WORK ORDER:
Respond with exact copies of the lines running from the line that contains "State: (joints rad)" to the end of the material.

- - -

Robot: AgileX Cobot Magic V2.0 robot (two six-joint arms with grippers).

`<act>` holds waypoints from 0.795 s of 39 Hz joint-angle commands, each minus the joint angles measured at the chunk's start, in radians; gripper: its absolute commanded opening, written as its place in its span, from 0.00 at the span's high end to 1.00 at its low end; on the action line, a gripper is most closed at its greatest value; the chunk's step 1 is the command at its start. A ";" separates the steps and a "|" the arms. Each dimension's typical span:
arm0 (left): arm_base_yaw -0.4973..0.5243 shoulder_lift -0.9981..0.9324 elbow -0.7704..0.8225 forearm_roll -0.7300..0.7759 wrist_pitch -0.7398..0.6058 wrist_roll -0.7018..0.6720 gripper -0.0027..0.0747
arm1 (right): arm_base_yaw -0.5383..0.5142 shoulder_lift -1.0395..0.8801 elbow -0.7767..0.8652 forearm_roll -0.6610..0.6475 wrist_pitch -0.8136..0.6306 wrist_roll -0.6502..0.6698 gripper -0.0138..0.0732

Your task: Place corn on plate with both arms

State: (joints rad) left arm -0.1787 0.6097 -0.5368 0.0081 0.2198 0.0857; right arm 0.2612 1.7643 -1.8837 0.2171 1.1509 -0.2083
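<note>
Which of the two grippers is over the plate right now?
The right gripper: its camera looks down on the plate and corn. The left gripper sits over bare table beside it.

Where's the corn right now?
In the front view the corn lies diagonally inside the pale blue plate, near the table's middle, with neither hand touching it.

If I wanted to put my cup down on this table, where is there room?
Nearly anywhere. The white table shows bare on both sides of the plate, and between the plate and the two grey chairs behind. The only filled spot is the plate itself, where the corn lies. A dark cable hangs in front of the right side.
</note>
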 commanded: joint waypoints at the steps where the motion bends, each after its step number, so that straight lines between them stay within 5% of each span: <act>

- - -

EXERCISE OUTPUT:
State: (joints rad) left arm -0.1787 0.6097 -0.5368 0.0081 0.2198 0.0857; right arm 0.2612 1.7643 -1.8837 0.2171 1.1509 -0.2083
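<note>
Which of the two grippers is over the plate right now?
The right gripper: its camera looks down on the plate and corn. The left gripper sits over bare table beside it.

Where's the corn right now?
In the front view the corn lies diagonally inside the pale blue plate, near the table's middle, with neither hand touching it.

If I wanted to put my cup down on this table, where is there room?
Nearly anywhere. The white table shows bare on both sides of the plate, and between the plate and the two grey chairs behind. The only filled spot is the plate itself, where the corn lies. A dark cable hangs in front of the right side.
</note>
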 commanded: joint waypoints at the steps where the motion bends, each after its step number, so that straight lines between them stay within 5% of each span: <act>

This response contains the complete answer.